You are currently viewing Spark Create DataFrame From RDD, File And RDBMS – 4 Data Sources
Could You Please Share This Post? I Appreciate It And Thank YOU! :) Have A Nice Day!
5
(1)

In Spark, the createDataFrame() and toDF() methods are used to manually build in Spark to Create a DataFrame. You can using Spark Create DataFrame from:

  • already existing RDD, DataFrame or DataSet
  • an RDD of Product (e.g. case classes, tuples)
  • a local Seq of Product
  • an RDD containing Rows using the given schema
  • a JavaRDD containing Rows using the given schema
  • from a java.util.List containing Rows using the given schema

I this tutorial I will presents you some examples how to create DataFrame in Spark.

What Is DataFrame And DataSet?

A DataFrame is a Dataset organized into named columns. It is conceptually equivalent to a table in a relational database or a data frame in R/Python, but with richer optimizations under the hood. DataFrames can be constructed from a wide array of sources such as: structured data files, tables in Hive, external databases, or existing RDDs. The DataFrame API is available in Scala, Java, Python, and R. In Scala and Java, a DataFrame is represented by a Dataset of Rows. In the Scala API, DataFrame is simply a type alias of Dataset[Row]. While, in Java API, users need to use Dataset to represent a DataFrame.

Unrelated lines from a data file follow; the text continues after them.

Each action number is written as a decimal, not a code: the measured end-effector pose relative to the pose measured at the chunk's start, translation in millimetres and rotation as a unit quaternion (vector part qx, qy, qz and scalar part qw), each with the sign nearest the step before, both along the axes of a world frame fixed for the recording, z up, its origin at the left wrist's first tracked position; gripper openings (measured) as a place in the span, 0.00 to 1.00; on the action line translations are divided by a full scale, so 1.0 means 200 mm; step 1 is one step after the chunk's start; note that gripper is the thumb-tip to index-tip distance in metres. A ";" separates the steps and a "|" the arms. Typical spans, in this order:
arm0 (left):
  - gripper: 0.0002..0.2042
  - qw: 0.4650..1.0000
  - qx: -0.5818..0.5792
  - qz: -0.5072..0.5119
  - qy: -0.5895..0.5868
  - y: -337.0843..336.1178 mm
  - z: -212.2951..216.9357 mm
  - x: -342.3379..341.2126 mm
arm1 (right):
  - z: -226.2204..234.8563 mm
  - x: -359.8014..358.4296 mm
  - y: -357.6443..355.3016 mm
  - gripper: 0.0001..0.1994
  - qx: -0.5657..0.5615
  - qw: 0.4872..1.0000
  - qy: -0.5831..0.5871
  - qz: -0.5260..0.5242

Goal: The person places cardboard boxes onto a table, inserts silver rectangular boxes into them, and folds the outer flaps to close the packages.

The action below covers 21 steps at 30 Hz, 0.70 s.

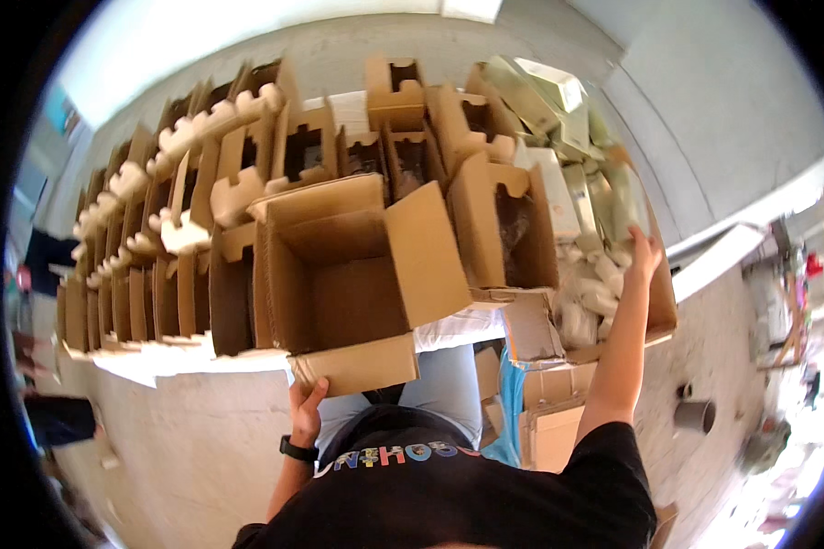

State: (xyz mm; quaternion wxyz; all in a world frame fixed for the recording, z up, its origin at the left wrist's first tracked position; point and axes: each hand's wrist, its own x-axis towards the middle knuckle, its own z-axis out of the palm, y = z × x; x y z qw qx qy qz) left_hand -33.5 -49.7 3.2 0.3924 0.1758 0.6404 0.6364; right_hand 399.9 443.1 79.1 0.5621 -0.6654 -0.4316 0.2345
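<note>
An open, bare-bottomed cardboard box point(339, 284) stands in front of me with its flaps folded out. My left hand point(308, 410) pinches the edge of its near flap point(362, 366). On the right, my right hand point(647, 251) reaches over a large carton point(661, 306), its fingers apart beside the pale green boxes point(624, 197). Whether they touch one cannot be made out. White wrapped pieces point(595, 295) lie loosely in the near part of that carton.
Rows of open cardboard boxes point(233, 293) with cut-out inserts cover the table on the left and back. One box point(513, 229) holds something in clear wrap. Cartons point(554, 416) and blue plastic point(508, 403) are below the table. A dark grey bucket point(696, 416) lies on the floor.
</note>
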 end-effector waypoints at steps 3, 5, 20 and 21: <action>0.14 0.999 0.021 -0.036 -0.016 0.01 0.06 0.01 | 0.35 -0.24 -0.21 0.41 0.107 0.989 0.101 0.020; 0.14 0.998 0.038 -0.051 -0.022 0.01 0.08 0.00 | 0.59 -0.38 -0.42 0.41 0.182 0.956 0.168 0.156; 0.13 0.993 0.073 -0.062 -0.072 0.05 0.11 0.00 | 0.54 -1.52 -1.36 0.34 0.155 0.694 -0.421 0.563; 0.13 0.992 0.079 -0.059 -0.075 0.05 0.12 0.01 | 0.49 -1.56 -1.36 0.34 0.155 0.692 -0.419 0.567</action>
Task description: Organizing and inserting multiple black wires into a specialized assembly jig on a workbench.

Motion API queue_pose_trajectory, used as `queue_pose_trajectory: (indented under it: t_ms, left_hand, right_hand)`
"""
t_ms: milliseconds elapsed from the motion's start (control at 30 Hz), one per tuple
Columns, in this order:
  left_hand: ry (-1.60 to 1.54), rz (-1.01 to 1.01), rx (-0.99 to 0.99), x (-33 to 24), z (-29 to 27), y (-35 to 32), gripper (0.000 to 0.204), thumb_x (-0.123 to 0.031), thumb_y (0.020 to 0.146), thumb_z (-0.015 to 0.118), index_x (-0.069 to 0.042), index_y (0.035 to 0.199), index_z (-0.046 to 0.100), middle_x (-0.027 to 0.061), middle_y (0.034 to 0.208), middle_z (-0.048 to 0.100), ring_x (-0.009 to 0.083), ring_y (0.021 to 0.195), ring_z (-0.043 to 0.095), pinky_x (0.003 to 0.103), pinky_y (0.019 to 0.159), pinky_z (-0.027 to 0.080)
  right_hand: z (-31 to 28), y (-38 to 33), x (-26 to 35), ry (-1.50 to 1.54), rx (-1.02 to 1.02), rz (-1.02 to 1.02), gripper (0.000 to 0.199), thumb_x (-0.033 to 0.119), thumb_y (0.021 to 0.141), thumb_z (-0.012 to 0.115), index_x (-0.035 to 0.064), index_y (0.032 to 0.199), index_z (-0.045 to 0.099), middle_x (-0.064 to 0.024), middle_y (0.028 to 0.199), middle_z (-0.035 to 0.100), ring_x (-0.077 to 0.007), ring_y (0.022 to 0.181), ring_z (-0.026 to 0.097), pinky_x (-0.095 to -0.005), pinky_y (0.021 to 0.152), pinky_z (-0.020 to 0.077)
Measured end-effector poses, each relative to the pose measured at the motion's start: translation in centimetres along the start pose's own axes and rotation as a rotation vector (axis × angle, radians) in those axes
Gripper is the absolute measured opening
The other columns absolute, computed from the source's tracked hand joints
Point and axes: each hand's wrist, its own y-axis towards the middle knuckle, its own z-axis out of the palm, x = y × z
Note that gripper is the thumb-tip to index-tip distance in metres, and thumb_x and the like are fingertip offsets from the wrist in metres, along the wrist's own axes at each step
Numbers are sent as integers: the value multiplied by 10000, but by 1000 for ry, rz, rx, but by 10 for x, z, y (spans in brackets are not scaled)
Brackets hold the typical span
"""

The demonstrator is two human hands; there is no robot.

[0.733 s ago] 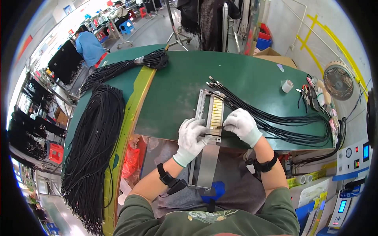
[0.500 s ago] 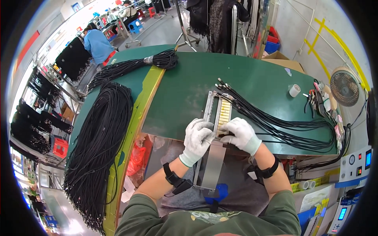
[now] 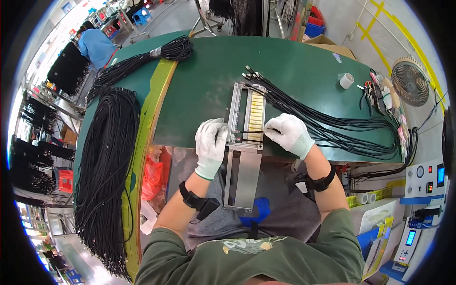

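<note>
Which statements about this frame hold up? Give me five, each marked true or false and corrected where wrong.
1. The left hand is gloved in white. True.
2. The right hand is bare. False: it is gloved in white too.
3. A black cable lies across the metal fixture, toward the right hand. True.
4. The white roll lies left of the metal fixture. False: it lies to the right.
5. The fan shows on the picture's right side. True.
</note>
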Motion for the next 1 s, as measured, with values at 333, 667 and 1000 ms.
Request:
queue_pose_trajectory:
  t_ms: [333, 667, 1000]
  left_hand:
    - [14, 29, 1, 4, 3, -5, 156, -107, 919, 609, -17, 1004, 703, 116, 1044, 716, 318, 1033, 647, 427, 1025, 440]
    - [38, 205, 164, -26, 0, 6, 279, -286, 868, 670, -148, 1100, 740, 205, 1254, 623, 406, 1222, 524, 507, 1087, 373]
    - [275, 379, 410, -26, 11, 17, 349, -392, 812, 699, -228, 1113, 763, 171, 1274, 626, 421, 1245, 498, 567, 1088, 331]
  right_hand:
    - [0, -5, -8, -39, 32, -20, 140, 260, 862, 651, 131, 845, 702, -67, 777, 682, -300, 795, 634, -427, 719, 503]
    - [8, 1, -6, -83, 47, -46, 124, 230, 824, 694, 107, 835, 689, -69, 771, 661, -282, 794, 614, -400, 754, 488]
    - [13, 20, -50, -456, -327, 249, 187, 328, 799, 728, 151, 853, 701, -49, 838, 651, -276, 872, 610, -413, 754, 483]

https://spark.apache.org/docs/latest/sql-programming-guide.html

A Dataset is a distributed collection of data. Dataset is a new interface added in Spark 1.6 that provides the benefits of RDDs (strong typing, ability to use powerful lambda functions) with the benefits of Spark SQL’s optimized execution engine. A Dataset can be constructed from JVM objects and then manipulated using functional transformations (mapflatMapfilter, etc.). The Dataset API is available in Scala and Java. Python does not have the support for the Dataset API. But due to Python’s dynamic nature, many of the benefits of the Dataset API are already available (i.e. you can access the field of a row by name naturally row.columnName). The case for R is similar.

https://spark.apache.org/docs/latest/sql-programming-guide.html

Spark Create DataFrame From Existing RDD

As the first example we will consider the creation of DataFrame from existing RDD object. If you are interested more read this article about: How to create RDD using parallelize() method?

I will just do this and create firstly RDD and then DataFrame.

  val data = Seq(("Paul", 30), ("Tom", 34), ("George", 55))
  val dataAsRDD = spark.sparkContext.parallelize(data)

 // Let's add the strong typing to variable:
 // val dataAsRDD: RDD[(String, Int)] = spark.sparkContext.parallelize(data) 

Spark Create DataFrame Using toDF() Method

In the fist example we will use the toDF() function to Spark create DataFrame from existing RDD. In other words you can say: how to convert existing RDD to DataFrame?

Firstly we must import spark.implicits._ which is (Scala-specific) Implicit methods available in Scala for converting common Scala objects into DataFrames.

  import spark.implicits._
  val toDfResults = dataAsRDD.toDF()
  toDfResults.show()
  toDfResults.printSchema()

And the result is:

+------+---+
|    _1| _2|
+------+---+
|  Paul| 30|
|   Tom| 34|
|George| 55|
+------+---+

root
 |-- _1: string (nullable = true)
 |-- _2: integer (nullable = false)

See that column names are strange: _1 and _2. We don’t want such names and we can explicitly provide the columns names to toDF() as argument.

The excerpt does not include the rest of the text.